Abstract
Purpose:
Current therapies for ischaemic retinopathies, such as diabetic retinopathy and retinal vein occlusion, are limited and do not address the primary vascular insufficiency that underpins these conditions. As a novel therapeutic approach, we have assessed vasoreparative potential of a defined population of human bone marrow-derived SSCs (CD362+SSCs) in the ischaemic retina.
Methods:
C57/Bl6 mice pups (postnatal day 7, P7) were subjected to an experimental model of oxygen-induced retinopathy by exposure to high oxygen (75% oxygen, 5 days). At P13 mice received a 1µl intravitreal injection in one eye containing Qdot nanocrystal labelled CD362+, CD362-, plastic adherent SSCs (PA-SSCs) or CD362+SSC-conditioned media (CM). Cell numbers delivered were low [1x103], medium [1x104] or high [1x105]. The contralateral eye was injected with vehicle (DMEM) as a control. Three days post-injection, retinal flatmounts were processed and stained with isolectin B4/streptavidin-AlexaFluor488, and imaged using confocal microscopy.

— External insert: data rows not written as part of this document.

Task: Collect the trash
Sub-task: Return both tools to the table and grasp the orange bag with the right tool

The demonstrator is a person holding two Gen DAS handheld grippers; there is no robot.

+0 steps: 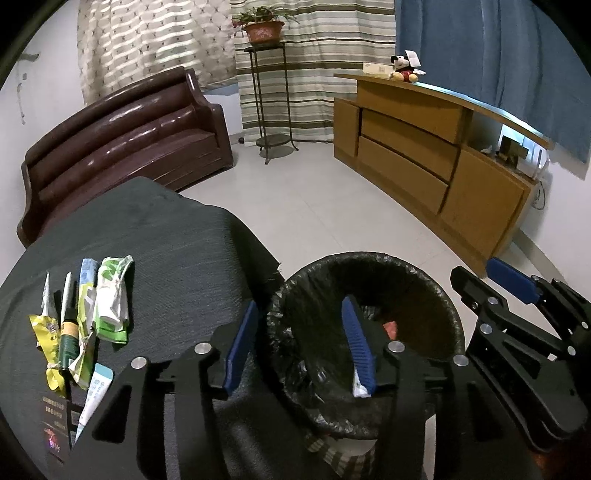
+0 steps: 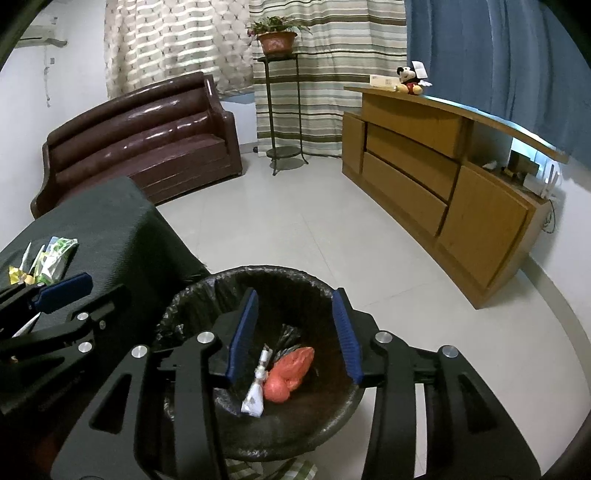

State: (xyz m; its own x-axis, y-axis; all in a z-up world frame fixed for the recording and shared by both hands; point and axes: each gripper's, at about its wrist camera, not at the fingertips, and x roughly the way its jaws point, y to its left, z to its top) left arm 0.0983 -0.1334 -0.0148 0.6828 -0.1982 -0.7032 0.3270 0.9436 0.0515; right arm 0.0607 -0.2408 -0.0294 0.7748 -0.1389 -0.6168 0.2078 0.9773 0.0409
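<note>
Your right gripper (image 2: 297, 332) hangs over the mouth of the bin (image 2: 207, 291) with its two blue pads spread wide and nothing between them. Straight below that gap, two pieces of trash lie on the bottom of the bin's black liner: an orange bag (image 2: 291, 373) and a white twisted wrapper (image 2: 256, 387), touching each other. Your left gripper (image 1: 299, 343) is also spread wide and holds nothing; its left pad sits over the edge of the table (image 1: 177, 236), its right pad over the bin (image 1: 436, 280), and a scrap of white clings to the lower end of that right pad, though you cannot tell what it is. The two grippers are just beside each other, the right one showing at the right edge of the left wrist view (image 1: 491, 284). On the dark cloth of the table, to the left of your left gripper, a pile of wrappers (image 1: 88, 317) remains: about seven, counting one green-and-white packet (image 1: 112, 299), one pale blue packet, one yellow wrapper (image 1: 50, 350), one dark green stick pack, two thin white strips, and one white-and-blue packet nearest the camera, with one dark printed card beneath it. They overlap, so the count is not exact. Farther out stand one brown sofa (image 2: 147, 144), one metal stand (image 2: 284, 110) carrying one potted plant (image 2: 277, 35), and one wooden sideboard (image 2: 443, 177) with one plush mouse (image 2: 410, 79) and one flat box on its top.
</note>
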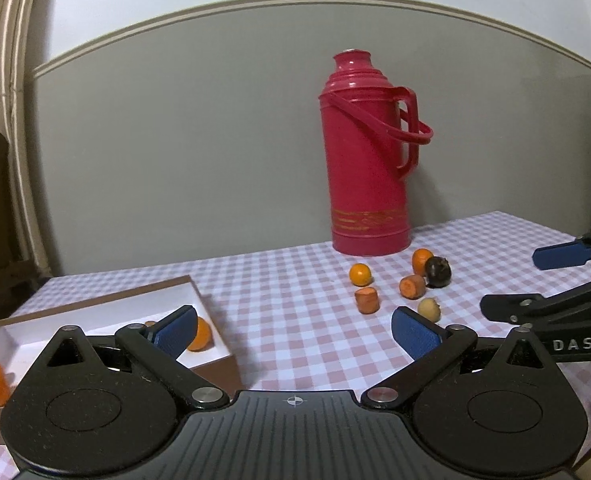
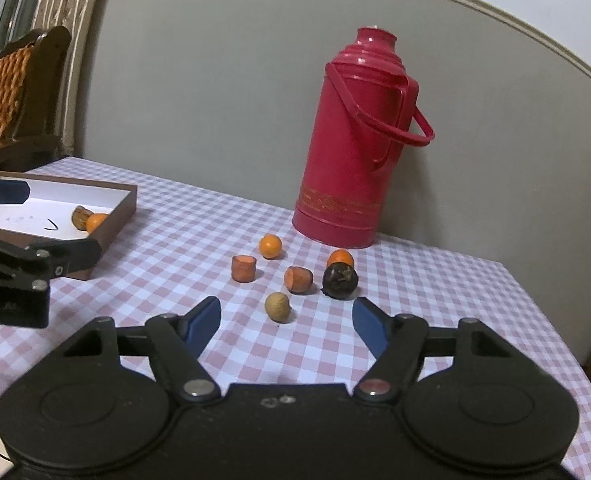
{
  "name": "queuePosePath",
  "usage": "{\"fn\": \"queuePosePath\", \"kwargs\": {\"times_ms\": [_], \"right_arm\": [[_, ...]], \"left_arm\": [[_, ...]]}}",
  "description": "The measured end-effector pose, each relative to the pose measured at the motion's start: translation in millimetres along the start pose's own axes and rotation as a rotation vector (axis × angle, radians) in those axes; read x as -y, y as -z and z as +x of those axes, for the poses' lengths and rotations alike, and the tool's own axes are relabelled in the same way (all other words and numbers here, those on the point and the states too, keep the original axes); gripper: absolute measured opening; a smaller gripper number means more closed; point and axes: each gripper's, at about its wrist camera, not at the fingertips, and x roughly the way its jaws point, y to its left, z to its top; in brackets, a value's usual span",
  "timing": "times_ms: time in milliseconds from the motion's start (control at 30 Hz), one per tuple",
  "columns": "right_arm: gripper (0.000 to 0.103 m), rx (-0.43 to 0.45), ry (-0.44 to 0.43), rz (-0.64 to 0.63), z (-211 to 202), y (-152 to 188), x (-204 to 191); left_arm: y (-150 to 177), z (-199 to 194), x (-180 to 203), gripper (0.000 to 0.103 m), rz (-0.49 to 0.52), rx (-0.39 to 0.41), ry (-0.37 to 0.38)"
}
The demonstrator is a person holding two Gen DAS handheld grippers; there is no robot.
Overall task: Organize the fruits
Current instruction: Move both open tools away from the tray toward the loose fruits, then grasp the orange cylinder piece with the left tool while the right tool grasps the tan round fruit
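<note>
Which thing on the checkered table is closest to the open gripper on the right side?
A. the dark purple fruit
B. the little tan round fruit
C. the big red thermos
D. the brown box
B: the little tan round fruit lies just ahead of the open right gripper, nearer than the dark purple fruit.

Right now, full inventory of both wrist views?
thermos: 1, red, upright at the wall
loose oranges: 2, orange, in front of the thermos
carrot chunks: 2, orange, mid-cluster
dark fruit: 1, near-black, touching the rear orange
tan fruit: 1, nearest the right gripper
box: 1, brown with white inside, table's left; holds oranges and a brownish piece
tablecloth: pink-white check
wicker chair: 1, brown, far left
left gripper: blue fingers, open
right gripper: blue fingers, open
</note>
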Motion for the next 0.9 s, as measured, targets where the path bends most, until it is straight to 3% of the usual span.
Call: {"fn": "queuePosePath", "kwargs": {"times_ms": [267, 633, 900], "right_arm": [[0.059, -0.026, -0.005, -0.007, 24.6, -0.7, 2.6], [0.053, -0.091, -0.029, -0.005, 71.4, -1.0, 2.3], [0.037, -0.173, -0.045, -0.01, 111.2, -0.1, 2.8]], "left_arm": [[-0.6, 18.5, 2.6, 0.103, -0.013, -0.016, 0.009], [-4.9, 73.2, 14.5, 0.102, 0.002, -0.052, 0.017], [-2.7, 108.0, 21.3, 0.102, -0.028, -0.118, 0.039]]}}
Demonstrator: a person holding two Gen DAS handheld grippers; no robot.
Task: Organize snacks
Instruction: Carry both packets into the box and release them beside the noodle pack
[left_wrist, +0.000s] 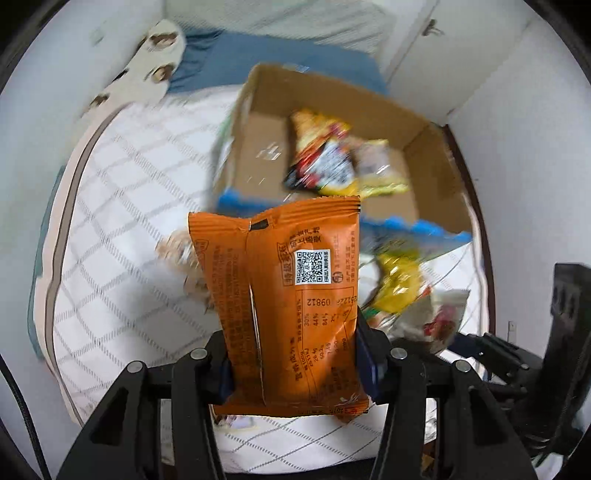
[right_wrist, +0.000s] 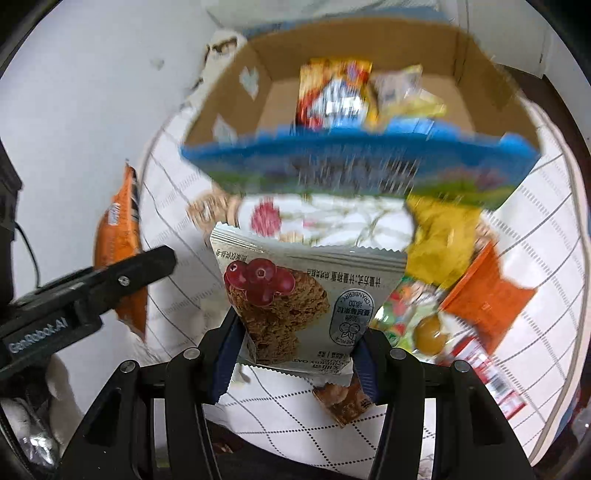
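Above the quilt (left_wrist: 122, 236), the left gripper (left_wrist: 295, 363) clamps one orange pack (left_wrist: 284, 295) and the right gripper (right_wrist: 295, 360) one cranberry pack (right_wrist: 291, 299), both short of the box (right_wrist: 491, 74). This looks like the carrying step; next each pack must clear the near wall before release. Two packs seem to lie in the box; the loose pile is too blurred to count.
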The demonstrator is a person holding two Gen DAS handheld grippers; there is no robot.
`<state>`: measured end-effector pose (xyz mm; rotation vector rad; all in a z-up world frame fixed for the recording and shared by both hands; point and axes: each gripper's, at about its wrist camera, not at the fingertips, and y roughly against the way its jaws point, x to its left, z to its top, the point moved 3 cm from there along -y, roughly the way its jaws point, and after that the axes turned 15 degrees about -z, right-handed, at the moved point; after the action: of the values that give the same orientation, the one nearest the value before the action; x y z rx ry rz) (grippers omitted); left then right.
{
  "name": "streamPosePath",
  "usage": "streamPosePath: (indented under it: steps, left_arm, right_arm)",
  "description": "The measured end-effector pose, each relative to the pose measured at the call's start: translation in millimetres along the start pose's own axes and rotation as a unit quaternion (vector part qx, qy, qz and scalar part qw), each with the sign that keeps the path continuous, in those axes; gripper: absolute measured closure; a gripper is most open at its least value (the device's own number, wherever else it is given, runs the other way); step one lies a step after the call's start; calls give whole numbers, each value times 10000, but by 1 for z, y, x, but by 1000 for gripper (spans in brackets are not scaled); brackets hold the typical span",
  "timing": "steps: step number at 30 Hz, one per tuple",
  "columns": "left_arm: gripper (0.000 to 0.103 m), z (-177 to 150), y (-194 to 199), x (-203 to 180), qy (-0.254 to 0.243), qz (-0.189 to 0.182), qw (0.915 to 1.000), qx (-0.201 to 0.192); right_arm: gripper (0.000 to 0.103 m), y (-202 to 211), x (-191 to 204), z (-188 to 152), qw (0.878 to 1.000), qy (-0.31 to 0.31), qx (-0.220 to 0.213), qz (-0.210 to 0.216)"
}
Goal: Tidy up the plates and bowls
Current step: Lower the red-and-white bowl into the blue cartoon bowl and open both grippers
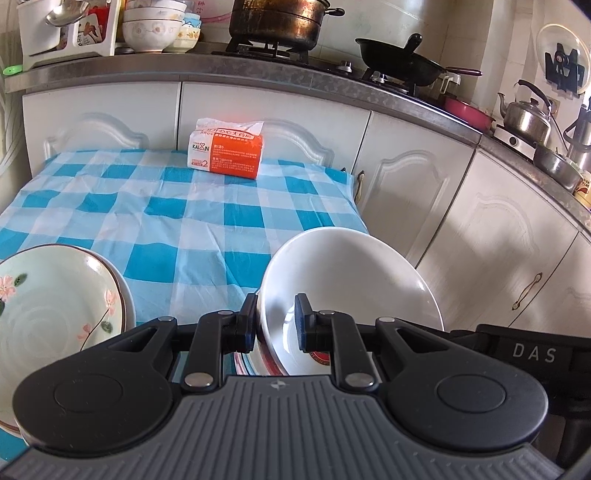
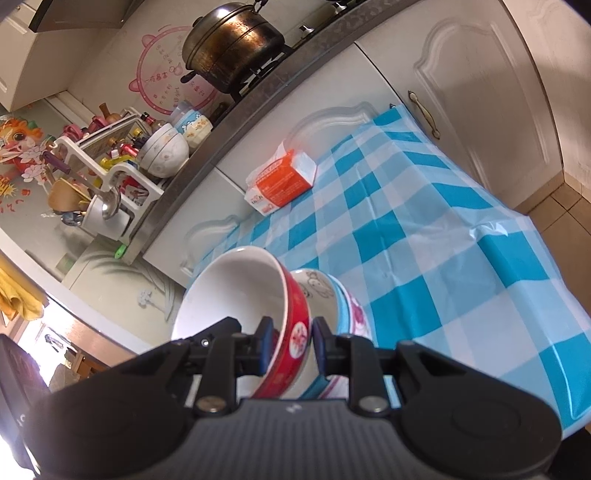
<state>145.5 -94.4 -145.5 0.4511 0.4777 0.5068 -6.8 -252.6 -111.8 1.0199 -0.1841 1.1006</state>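
In the left wrist view my left gripper (image 1: 275,325) is shut on the near rim of a white bowl (image 1: 351,273), which tilts above the blue checked tablecloth (image 1: 177,221). A pale green flowered plate (image 1: 55,295) lies on the cloth at the lower left, on top of another plate. In the right wrist view my right gripper (image 2: 291,343) is shut on the wall of a red bowl with a white inside (image 2: 236,295). That bowl leans over a stack of patterned bowls (image 2: 332,295) standing on the cloth. Whether the red bowl touches the stack I cannot tell.
An orange and white tissue pack (image 1: 225,149) lies at the far edge of the table. White cabinets (image 1: 461,206) stand behind and to the right. The counter above holds a dark pot (image 1: 277,20), a black wok (image 1: 402,59), a kettle (image 1: 526,114) and stacked bowls (image 1: 151,29).
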Motion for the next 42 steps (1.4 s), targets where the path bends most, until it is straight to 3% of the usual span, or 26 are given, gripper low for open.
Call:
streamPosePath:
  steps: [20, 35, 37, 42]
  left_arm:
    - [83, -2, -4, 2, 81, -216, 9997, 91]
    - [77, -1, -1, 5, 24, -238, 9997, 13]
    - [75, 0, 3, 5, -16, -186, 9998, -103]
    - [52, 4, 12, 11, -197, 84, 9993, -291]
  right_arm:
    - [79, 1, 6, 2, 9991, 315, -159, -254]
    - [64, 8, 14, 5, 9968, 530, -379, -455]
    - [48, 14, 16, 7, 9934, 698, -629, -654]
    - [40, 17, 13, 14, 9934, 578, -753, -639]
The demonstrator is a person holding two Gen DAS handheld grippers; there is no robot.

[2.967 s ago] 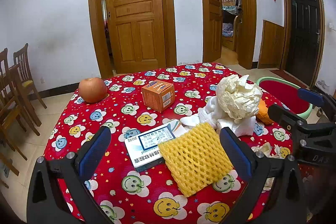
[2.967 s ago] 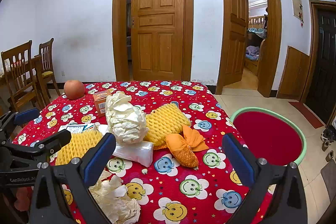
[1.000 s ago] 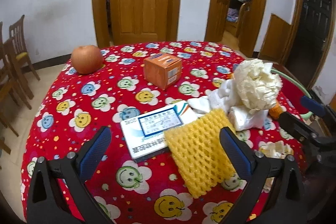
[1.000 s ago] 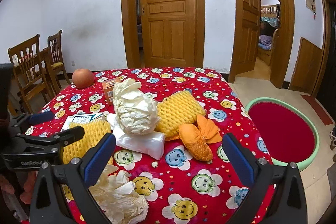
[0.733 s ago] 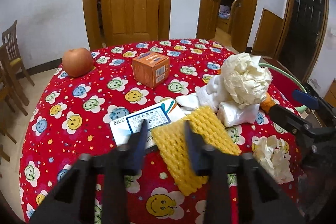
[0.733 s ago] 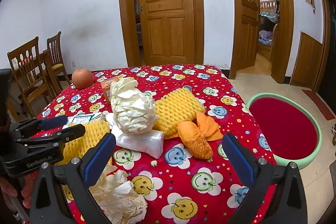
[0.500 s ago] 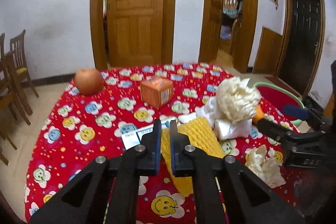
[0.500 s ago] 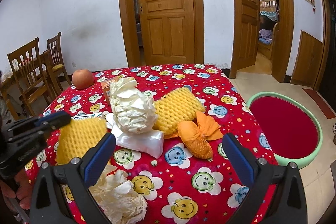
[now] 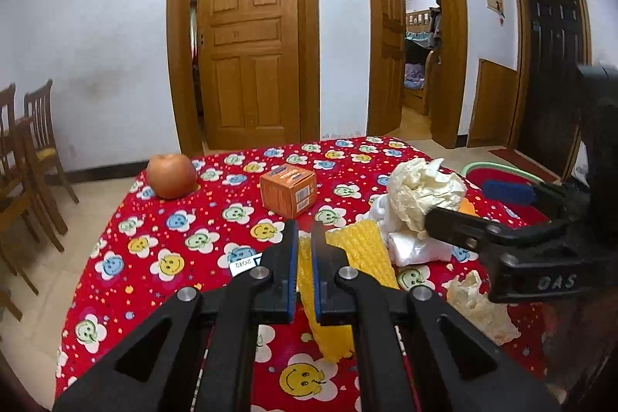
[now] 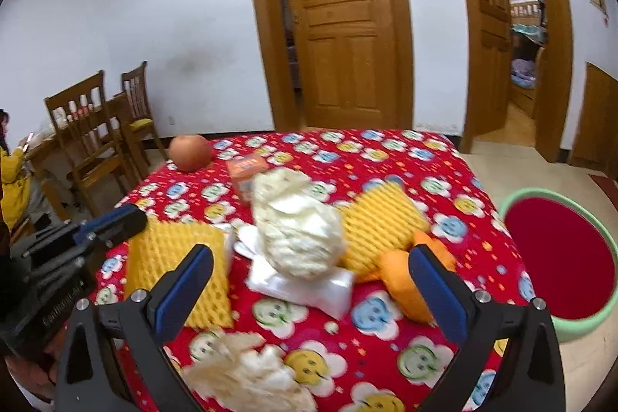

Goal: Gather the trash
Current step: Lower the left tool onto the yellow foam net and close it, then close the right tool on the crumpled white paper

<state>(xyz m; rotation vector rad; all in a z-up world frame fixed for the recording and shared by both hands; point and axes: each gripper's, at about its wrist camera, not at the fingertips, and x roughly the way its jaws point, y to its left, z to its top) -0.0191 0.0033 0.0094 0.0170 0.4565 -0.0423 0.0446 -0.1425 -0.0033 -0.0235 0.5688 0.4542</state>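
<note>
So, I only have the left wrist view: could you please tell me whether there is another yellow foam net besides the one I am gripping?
Observer: Yes. The right wrist view shows a second foam net lying on the table behind the paper ball, apart from the held net in the left gripper.
Operator: Thank you. Is the right gripper free to take it?
Observer: The right gripper is wide open with nothing between its fingers.

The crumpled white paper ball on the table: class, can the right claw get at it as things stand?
Probably yes. The right claw is open and empty, and the crumpled white paper ball sits straight ahead between its fingers on top of the pile, with nothing in front of it.
</note>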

Retinal vasculature was quantified using ImageJ software (avascular or neovascular area/total area,%). All data are shown as mean±SEM. Two-tailed paired t-test was used for statistical analysis.
Results:
CD362+SSCs localised to the murine retina in a perivascular manner. Intravitreal delivery of CD362+SSCs showed a significantly reduced avascular area than control at medium (P=0.031, n=6) and high cell numbers (P=0.046, n=11). No difference was found for low dose (P=0.507, n=5). CD362-SSCs also promoted revascularisation at medium cell dose only (P=0.038, n=9). PA-SSCs did not have a significant effect on avascular areas for all doses (low: P=0.739, n=4; medium: P=0.085, n=8; high: P=0.741, n=12). This increased revascularisation may be a result of some CD362 cells associating with host vasculature. No difference was found in neovascularisation areas (P>0.050) for all groups. When treated with CD362+SSC-CM, both avascular (P=0.006, n=9) and pre-retinal neovascular areas (P=0.019) were significantly reduced.
Conclusions:
As a novel, highly defined population of bone marrow-derived cells, CD362+SSCs associate closely with the host vasculature and promote revascularisation of the ischaemic retina via secretion of complex paracrine factors. These findings suggest that human CD362+SSCs may have utility for cell therapy to address retinal ischaemia.